Participants were required to be healthy, recreationally active runners (training a minimum of 3 days per week with at least 3 months habitual experience, and satisfactorily complete a health screen questionaire) and prepared to comply with study requirements. Ineligible participants were those with a known health condition (including persistent non-exercise related GI issues), current injury, or recent viral infection. Participants were required to only eat foods in conjunction with the lists provided for each 7 day period, and be prepared to weigh food and keep a detailed food log. All participants reported no known or diagnosed gut disorders, were not currently following a LOWFODMAP, ketogenic or calorie restricted diet, were not currently taking antibiotics or probiotics, and had no known blood disorders or allergies.
An a priori power calculation was undertaken based on the primary end point being the difference in IBS–SSS before and after the LOWFODMAP diet. It was estimated that 11 participants were needed per dietary condition to have an 80% power to detect a difference within group of > 1 SD of IBS-SSS score using a paired t-test with a one-sided α of 0.05 based on previous data . Participants (n = 19) were recruited through personal contacts with local running clubs. One participant withdrew due to the burden of keeping a weighed food diary and two participants were excluded from the final analysis due to dietary non-compliance. Sixteen participants completed all aspects of the study (10 female, 6 male; age: 44 ± 10 years, height: 1.70 ± 0.78 m, body-mass: 69.2 ± 8.8 kg).
Eating plans and dietary intake
According to previous research which categorized carbohydrates as low or high FODMAP [30,31,32,33], two separate food lists were devised for this study containing either high or low FODMAP foods. To protect the integrity of the study, participants were instructed to follow the two diets (with an explanation that the type of carbohydrate was different) with no specific reference to FODMAPs in pre study information. For the purposes of protocol blinding lists were named A and B, although complete blinding was not feasible. In order to mimic dietary choice that athletes make in free-living conditions participants were free to select foods from the list and were individually advised to match their typical dietary and calorie intake and record via a weekly weighed food diary. Participants were provided with example diaries and individually instructed in diary completion, with emphasis on meal breakdown, portion size/weight and weighing procedure. Dietary analyses were undertaken by the same researcher for standardisation using Nutritics Professional Dietary Analysis software (Nutritics Limited, Dublin).
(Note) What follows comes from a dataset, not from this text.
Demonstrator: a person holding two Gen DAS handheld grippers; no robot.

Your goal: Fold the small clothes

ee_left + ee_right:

Participants attended the laboratory prior to and immediately after each dietary period, and were requested to be rested (no exercise) in the 24-hour period prior to all laboratory measures. For all visits, on arrival, participants rested for 5 minutes prior to fasted blood sample collection, and were then required to complete a symptom questionnaire (see below). Participants were randomised using a pseudo-random number generator (www.randomizer.org) to start on either the low or high FODMAP condition for 7 days based upon previously reported research . All participants undertook a one week washout period between conditions (in a similar manner to previously reported research ) and were requested to return to their normal eating patterns during this period before undertaking the opposing dietary condition. Prior to starting, and throughout the study, participants were requested to continue their normal training routine.
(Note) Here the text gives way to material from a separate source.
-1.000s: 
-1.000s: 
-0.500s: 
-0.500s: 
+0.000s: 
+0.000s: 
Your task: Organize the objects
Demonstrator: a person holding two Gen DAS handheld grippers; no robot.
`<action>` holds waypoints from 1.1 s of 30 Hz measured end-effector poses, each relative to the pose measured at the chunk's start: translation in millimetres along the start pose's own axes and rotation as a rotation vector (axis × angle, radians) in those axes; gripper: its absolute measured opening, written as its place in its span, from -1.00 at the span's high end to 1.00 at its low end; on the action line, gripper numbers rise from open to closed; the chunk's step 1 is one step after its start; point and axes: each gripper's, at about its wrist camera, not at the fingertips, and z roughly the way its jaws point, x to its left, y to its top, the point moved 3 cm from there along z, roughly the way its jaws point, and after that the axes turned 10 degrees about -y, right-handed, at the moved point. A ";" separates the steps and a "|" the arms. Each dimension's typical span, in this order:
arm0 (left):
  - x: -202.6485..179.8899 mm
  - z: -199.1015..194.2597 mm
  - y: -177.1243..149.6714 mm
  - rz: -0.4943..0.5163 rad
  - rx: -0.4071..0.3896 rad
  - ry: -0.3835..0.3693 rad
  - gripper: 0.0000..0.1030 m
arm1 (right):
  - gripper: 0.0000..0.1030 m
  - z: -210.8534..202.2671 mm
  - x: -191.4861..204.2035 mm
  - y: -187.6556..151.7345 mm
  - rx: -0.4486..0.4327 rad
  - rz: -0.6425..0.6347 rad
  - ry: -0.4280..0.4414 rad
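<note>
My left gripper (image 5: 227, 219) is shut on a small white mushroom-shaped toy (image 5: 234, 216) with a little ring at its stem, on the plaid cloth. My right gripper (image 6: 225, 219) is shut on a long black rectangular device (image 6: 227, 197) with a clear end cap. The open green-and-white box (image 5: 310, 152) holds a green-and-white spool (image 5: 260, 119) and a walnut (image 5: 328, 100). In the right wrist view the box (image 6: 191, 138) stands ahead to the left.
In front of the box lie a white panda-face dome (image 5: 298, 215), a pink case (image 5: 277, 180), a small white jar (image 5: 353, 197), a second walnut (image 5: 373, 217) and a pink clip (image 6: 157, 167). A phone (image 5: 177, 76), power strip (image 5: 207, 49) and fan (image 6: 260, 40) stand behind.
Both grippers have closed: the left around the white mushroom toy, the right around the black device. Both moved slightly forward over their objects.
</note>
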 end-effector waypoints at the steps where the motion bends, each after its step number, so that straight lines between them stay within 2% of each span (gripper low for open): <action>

Blood sampling and analysis
Upon arrival, a venous whole blood sample was collected from participants by a qualified phlebotomist into duplicate 4 mL K3EDTA vacutainers (Greiner Bio-One GmbH, Kremsmunster, Austria). Samples were centrifuged for 10 minutes at 3000 rpm, with aliquotted plasma pipetted into sterile, non-pyrogenic, polypropylene cyrovials (Fisherbrand, Fisher Scientific, Loughborough, UK) and immediately frozen at − 80 °C for later assessment of I-FABP using an ELISA kit (Hycult Biotechnology, Uden, the Netherlands; analytical measurement range: 47 to 3000 pg·ml-1; intra-assay variance: 3.2% at 360 pg·ml-1, 5.4% at 557 pg·ml-1 and 6.6% at 809 pg·ml-1). Reagents were prepared in accordance with the manufactures instructions at room temperature. Duplicate plasma samples were thawed to room temperature (22 °C) and diluted 10-fold using the sample dilution buffer. I-FABP was extracted from the plasma samples by the addition of the following reagents to ELISA kit in the following order: diluted plasma samples; diluted tracer; diluted streptavidin-peroxidase. In between additions the tray was covered with foil, incubated at room temperature (22 °C) for 1 hour before washing. Finally tetramethylbenzidine (TMB) substrate was added to each well and the tray was incubated for 30 minutes at room temperature. The reaction was stopped with the addition of the stop solution and gently mixed. Samples were read on a spectrophotometer at an absorbance of 450 nm (Victir 3 multilabel plate reader, PerkinElmer Inc., Llantrisant, UK) and referenced against a calibration curve (logarithmic scale).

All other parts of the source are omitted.